Gray hair is kind of having a moment, with all the people letting their locks go au naturale during the pandemic. It’s not uncommon, and barely noteworthy, to see friends and colleagues on Zoom looking like off-color Billie Eilishes—heads that are half silver, half whatever shade is left from the salon days. For some, coloring hair seems less necessary now. Yet at the same time, the stress of the past year has science predicting a boom in cases of the grays. (Think Obama’s transformation but in a collapsed timeframe and reproduced around the world.)
But what if gray was on its way out? What if it no longer was shorthand for aging? What if you could do more than cover it temporarily with chemicals? What if you could actually biologically reverse the gray you have, restoring your natural color?
Seems almost like a dream, but thanks to another miracle of science, this could happen.
The Gray Hair Revolution
As you probably know, gray hair isn’t a color; it’s the lack of color in the hair shaft. Melissa Harris, an assistant professor of biology at the University of Alabama at Birmingham, recently described the graying process this way to the Washington Post: “Our hair color depends on a set of specialized stem cells called melanocyte stem cells, and every time a new hair grows, these melanocyte stem cells have to divide in two and make a new melanocyte, [or] pigment cells. These pigment cells stay in the base of your hair and their job is to produce pigment. These melanocytes reach out skinny arms…that shuttle the pigment to the hair shaft as it grows. So if all your melanocyte stem cells disappear, so do your melanocytes and so does your hair pigment. Thus—gray hair.”
Therefore, these melanocyte stem cells are key to hair’s color (or lack there of). Several factors contribute to when and how fast your gray garden grows. Smoking, diet, disease, and genetics, for instance. Plus, that ubiquitous bugaboo, stress. Marie Antoniette is famous not just for her “let them eat cake” comment, but also for how quickly her tresses turned the color of shaved ice in the days before she was taken to the guillotine. A group of Harvard researchers recently discovered what was going on with the doomed queen and those of us who aren’t literally threatened with the chopping block, but land somewhere on the less violent end of the stress spectrum. When our nerves are activated as part of the fight-or-flight response, the stem cells in hair follicles can be damaged. And then it’s bye-bye to the blond, black or brunette pigment.
Beyond the Cover Up
Besides making a solid case for a yoga and meditation practice, this research about the importance of keeping the melanocyte stem cells happy suggests that there may be ways to turn back time (at least on your tresses). Harris and her colleagues recently published a report that describes a topical drug combination that increases melanocyte stem cells in gray mice, ridding them of their gray and restoring their original fur color—perhaps for good. (This is the only time when “mousy hair” could be considered a good thing.) Because the treatment—originally developed to regrow hair—replenished the all-important stem cells, the effects could be long-lasting.

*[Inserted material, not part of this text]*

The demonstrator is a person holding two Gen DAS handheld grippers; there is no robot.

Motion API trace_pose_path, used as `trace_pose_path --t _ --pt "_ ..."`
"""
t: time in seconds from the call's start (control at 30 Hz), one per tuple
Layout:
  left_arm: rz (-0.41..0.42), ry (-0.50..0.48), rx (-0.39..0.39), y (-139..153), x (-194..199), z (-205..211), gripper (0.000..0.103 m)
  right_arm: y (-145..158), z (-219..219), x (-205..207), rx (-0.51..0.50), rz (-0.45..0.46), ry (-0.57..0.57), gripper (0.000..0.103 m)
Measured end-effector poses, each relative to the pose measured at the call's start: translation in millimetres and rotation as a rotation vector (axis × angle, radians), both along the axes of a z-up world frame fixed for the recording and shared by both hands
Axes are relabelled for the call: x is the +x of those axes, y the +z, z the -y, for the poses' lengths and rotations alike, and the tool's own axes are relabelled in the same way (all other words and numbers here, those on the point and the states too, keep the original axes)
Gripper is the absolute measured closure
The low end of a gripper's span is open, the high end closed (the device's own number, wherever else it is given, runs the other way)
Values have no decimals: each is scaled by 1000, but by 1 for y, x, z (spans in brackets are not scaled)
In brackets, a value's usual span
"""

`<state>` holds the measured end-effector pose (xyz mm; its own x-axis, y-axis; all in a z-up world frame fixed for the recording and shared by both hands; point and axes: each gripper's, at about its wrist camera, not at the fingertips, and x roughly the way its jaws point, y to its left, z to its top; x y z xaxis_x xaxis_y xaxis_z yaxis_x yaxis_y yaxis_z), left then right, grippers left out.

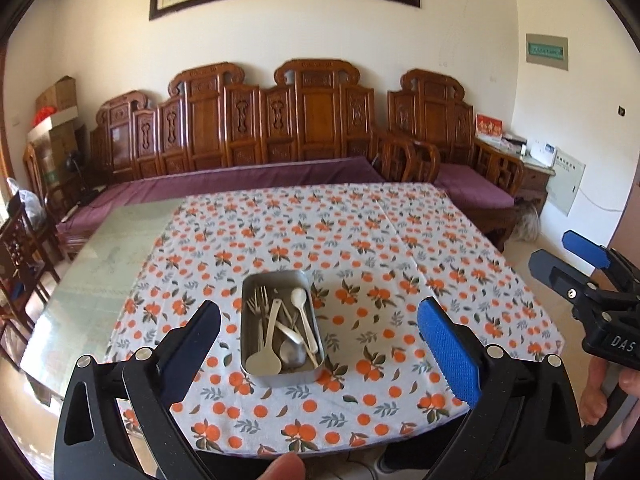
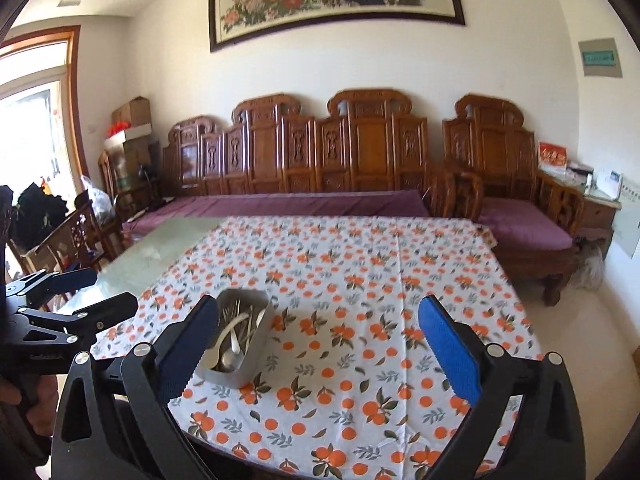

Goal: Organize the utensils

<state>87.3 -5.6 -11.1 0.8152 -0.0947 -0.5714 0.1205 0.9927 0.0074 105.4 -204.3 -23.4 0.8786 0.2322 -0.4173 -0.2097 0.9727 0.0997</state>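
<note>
left gripper point(image 1: 319, 346) black plastic arms, blue ribbed pads, silver round pivot screws, right gripper point(image 2: 319, 346) same build, its body seen from the left wrist marked "DAS" in white, bare thumb point(image 1: 282, 467) at the bottom edge

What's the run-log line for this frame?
left gripper: open, empty | right gripper: open, empty | utensils: in metal tray | stage: done

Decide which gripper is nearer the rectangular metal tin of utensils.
Left. The left gripper hangs open directly before the rectangular metal tin, framing it; the right gripper, also open, sits off to the tin's right.
</note>
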Motion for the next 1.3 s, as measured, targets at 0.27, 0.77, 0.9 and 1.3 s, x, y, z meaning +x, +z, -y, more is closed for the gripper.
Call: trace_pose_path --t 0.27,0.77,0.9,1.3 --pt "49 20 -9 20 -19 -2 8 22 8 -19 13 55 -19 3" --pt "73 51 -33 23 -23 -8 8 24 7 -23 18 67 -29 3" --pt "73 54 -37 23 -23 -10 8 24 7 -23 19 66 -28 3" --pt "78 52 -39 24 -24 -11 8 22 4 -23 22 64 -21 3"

“We didn’t keep the mice forever so we don’t know,” Harris told the Washington Post, regarding whether the change is permanent. “This has made us very interested in whether gray hair really is permanent, and if we can do something about it. We really want to know—and so does everyone else we talk to—is whether and when we can bring this to humans.”
It seems nurturing melanocyte stem cells could possibly prevent graying in the first place and reverse its march if it has already started to take over your head. Imagine the time and money to be saved if you don’t have to regularly park your behind in a colorist’s chair for hours. Gray liberation seems tantalizingly close.